# Flamingo beach reservation dept GONE



## Joannelitt2 (May 1, 2015)

I have owned at flamingo beach st. Maarten long before it was a diamond resort,over 30 years now. My husband and I truly love it and it feels like our second home. Recently I received an email that truly upset me. They closed and let go the whole reservation dept located at the resort and now when we need to confirm or change or make a request we need to call Las Vegas. Part of the charm and what makes us feel like a flamingo family is the personalized service we get from the staff we have know for over the years. We now have to deal with someone who doesn't even know us, and has probably never even been to st. Maarten,where as the reservation staff at flamingo knows us our family what we like and what we don't like , lives on the island, and we're always there to help us with anything. For example several quests including my self had to stay an extra night because our flight was cancelled . No problem walk in see Angela and with in 2 minutes I had a room. That's the kind of service I want from my home resort .!!! Over the years they have taken away more and more . We used to get maid service everyday for free now it's twice a week. Our maintence fee are one of the highest 1362 for a studio and they keep going up and giving us less. I do have to say they take very good care of the resort but instead of raising our fee again  to redo units that were just redone 5 years ago maybe they should of thought about keeping the reservation staff.
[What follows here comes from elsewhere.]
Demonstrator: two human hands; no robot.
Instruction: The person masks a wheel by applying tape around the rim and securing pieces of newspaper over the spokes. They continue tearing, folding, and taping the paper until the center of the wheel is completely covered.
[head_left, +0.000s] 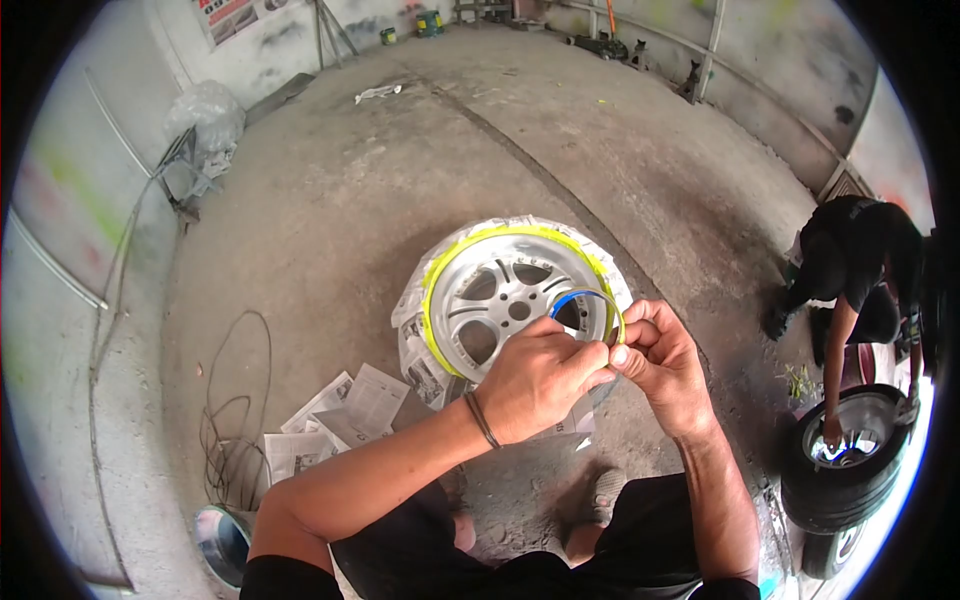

Flamingo is a resort that has long time fixed owners  and I am sure all of them feel just as I do.


----------



## pedro47 (May 1, 2015)

Is this the start of something?


----------



## T_R_Oglodyte (May 1, 2015)

Not surprised.  It used to be the same way with the on-site reservation  departments at the Hawaii resorts.  At Poipu I could always count on Patti Ornellas to help me out.  I


----------



## artringwald (May 2, 2015)

T_R_Oglodyte said:


> Not surprised.  It used to be the same way with the on-site reservation  departments at the Hawaii resorts.  At Poipu I could always count on Patti Ornellas to help me out.  I



Poipu still has great service. Our son's family wanted to join us for 9 days in the middle of our 2 weeks stay. Online, I could only book him two 4 night stays, with a one night hole in the middle. We figured they could stay with us for one night. When I explained what was happening to the front desk, she suggested renting a unit for the night in the middle. Not only did they get that night in the same unit as their last 4 nights, they put them in 6-203, which has one of the best views on the property. I never would have been able to do that with the Las Vegas reservation department.


----------